◆ YOUR GOAL: Omit all pictures, then repeat the listing exactly.
[[ DATASET RECORDS, beginning ]]
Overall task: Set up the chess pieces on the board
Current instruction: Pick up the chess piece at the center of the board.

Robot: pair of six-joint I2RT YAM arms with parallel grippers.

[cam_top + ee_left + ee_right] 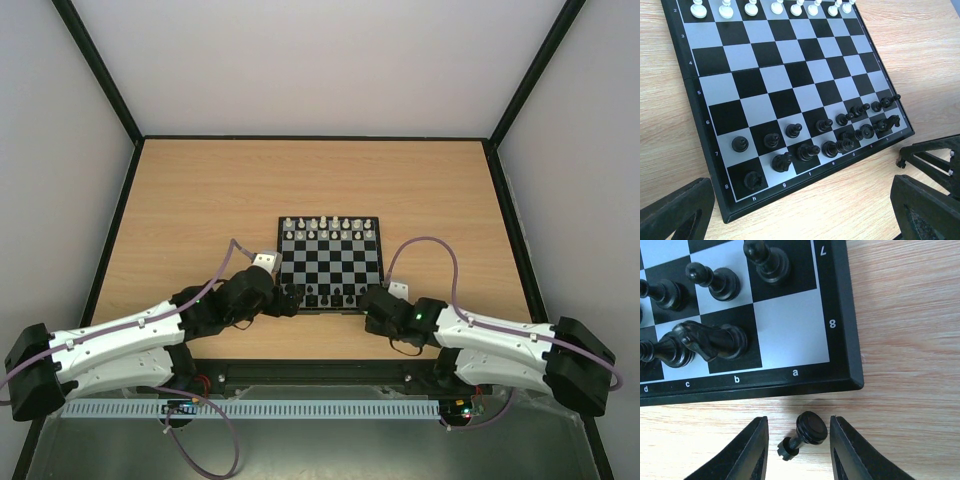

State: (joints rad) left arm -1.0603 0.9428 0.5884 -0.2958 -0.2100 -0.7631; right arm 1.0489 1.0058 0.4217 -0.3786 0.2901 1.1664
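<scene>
Right wrist view: a black piece (806, 431) lies on its side on the table (910, 340), just off the board (837, 315) corner marked "a" and "8". The right gripper (799, 426) straddles it, narrowed, with a gap showing left of the piece, so nothing is gripped. That board edge reads "a", "b", "c", "d", and a knight (710, 340) stands on b8. The left gripper (290, 300) hangs spread wide by the h8 corner, holding nothing. In its view the near edge reads "h" to "c" and the side 2 to 8. Black pieces (840, 135) stand along the board's two near rows, white pieces (330, 225) along the far rows.
</scene>
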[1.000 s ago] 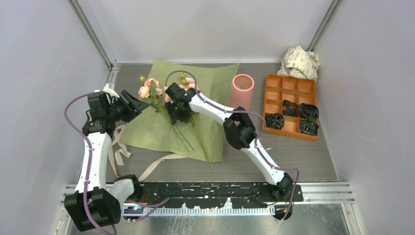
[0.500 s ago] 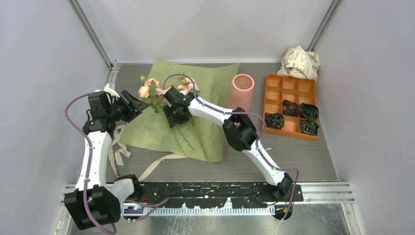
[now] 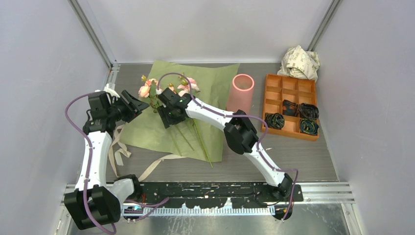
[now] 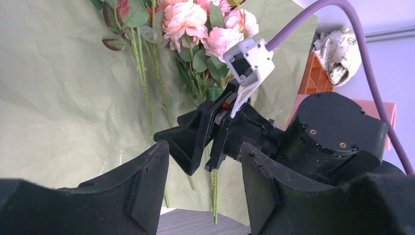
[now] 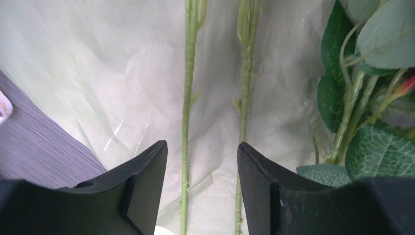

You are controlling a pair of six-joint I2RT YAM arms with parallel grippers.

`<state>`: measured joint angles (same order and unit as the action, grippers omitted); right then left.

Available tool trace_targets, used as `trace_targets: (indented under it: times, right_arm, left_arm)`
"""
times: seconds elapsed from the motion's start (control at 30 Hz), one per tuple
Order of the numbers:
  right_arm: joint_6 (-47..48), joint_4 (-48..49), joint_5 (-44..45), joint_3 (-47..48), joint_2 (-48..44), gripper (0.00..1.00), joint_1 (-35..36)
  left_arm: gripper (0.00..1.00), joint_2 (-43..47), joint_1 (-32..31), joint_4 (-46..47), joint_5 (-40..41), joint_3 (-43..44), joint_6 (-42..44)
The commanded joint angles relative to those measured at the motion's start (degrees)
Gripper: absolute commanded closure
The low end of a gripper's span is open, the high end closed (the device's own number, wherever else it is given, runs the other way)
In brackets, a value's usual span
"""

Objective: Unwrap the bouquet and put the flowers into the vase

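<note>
Right hand (image 5: 201, 152): hovering with jaws apart over two bare green stems (image 5: 187, 98) of the flowers (image 3: 149, 88), gripping nothing. Left hand (image 3: 138, 104): waiting open and empty beside the pink blooms. Bouquet paper (image 3: 215, 81): lying spread flat under the flowers, olive side up, with the beige ribbon (image 3: 155, 165) trailing loose on the surface; unwrapping looks done. Step in hand: picking up the flowers. Next move is calling for a closing on the stems, then a carry rightward to the upright vase (image 3: 242, 90) at the paper's edge.
</note>
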<state>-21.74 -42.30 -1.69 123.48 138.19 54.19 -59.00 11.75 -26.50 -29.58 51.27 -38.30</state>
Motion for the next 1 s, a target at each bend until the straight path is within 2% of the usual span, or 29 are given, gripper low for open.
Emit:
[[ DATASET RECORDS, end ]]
◆ EXERCISE RESULT:
Overall task: Set up the chess pieces on the board
Current instruction: Pick up the chess piece at the center of the board.

Robot: pair of six-joint I2RT YAM arms with parallel grippers.

[cam_top + ee_left + ee_right] 

State: (joints rad) left arm -1.0603 0.9428 0.5884 -0.2958 -0.2100 -0.7631; right arm 1.0489 1.0058 0.4217 -0.3786 0.2901 1.1664
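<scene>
Right wrist view: a black piece (806, 431) lies on its side on the table (910, 340), just off the board (837, 315) corner marked "a" and "8". The right gripper (799, 426) straddles it, narrowed, with a gap showing left of the piece, so nothing is gripped. That board edge reads "a", "b", "c", "d", and a knight (710, 340) stands on b8. The left gripper (290, 300) hangs spread wide by the h8 corner, holding nothing. In its view the near edge reads "h" to "c" and the side 2 to 8. Black pieces (840, 135) stand along the board's two near rows, white pieces (330, 225) along the far rows.
</scene>
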[1.000 s ago] 
[0.500 s ago] 
[now] 
[now] 
[now] 

You are controlling a pair of six-joint I2RT YAM arms with parallel grippers.

`<state>`: measured joint angles (same order and unit as the action, grippers omitted); right then left.

Available tool trace_targets, used as `trace_targets: (indented under it: times, right_arm, left_arm)`
"""
times: seconds elapsed from the motion's start (control at 30 Hz), one per tuple
Order of the numbers:
  right_arm: joint_6 (-47..48), joint_4 (-48..49), joint_5 (-44..45), joint_3 (-47..48), joint_2 (-48..44), gripper (0.00..1.00), joint_1 (-35..36)
  left_arm: gripper (0.00..1.00), joint_2 (-43..47), joint_1 (-32..31), joint_4 (-46..47), joint_5 (-40..41), joint_3 (-43..44), joint_6 (-42..44)
The commanded joint angles relative to those measured at the motion's start (degrees)
Gripper: absolute commanded closure
The low end of a gripper's span is open, the high end closed (the device's own number, wherever else it is given, runs the other way)
In brackets, a value's usual span
"""

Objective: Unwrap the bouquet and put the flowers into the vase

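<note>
Right hand (image 5: 201, 152): hovering with jaws apart over two bare green stems (image 5: 187, 98) of the flowers (image 3: 149, 88), gripping nothing. Left hand (image 3: 138, 104): waiting open and empty beside the pink blooms. Bouquet paper (image 3: 215, 81): lying spread flat under the flowers, olive side up, with the beige ribbon (image 3: 155, 165) trailing loose on the surface; unwrapping looks done. Step in hand: picking up the flowers. Next move is calling for a closing on the stems, then a carry rightward to the upright vase (image 3: 242, 90) at the paper's edge.
</note>
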<state>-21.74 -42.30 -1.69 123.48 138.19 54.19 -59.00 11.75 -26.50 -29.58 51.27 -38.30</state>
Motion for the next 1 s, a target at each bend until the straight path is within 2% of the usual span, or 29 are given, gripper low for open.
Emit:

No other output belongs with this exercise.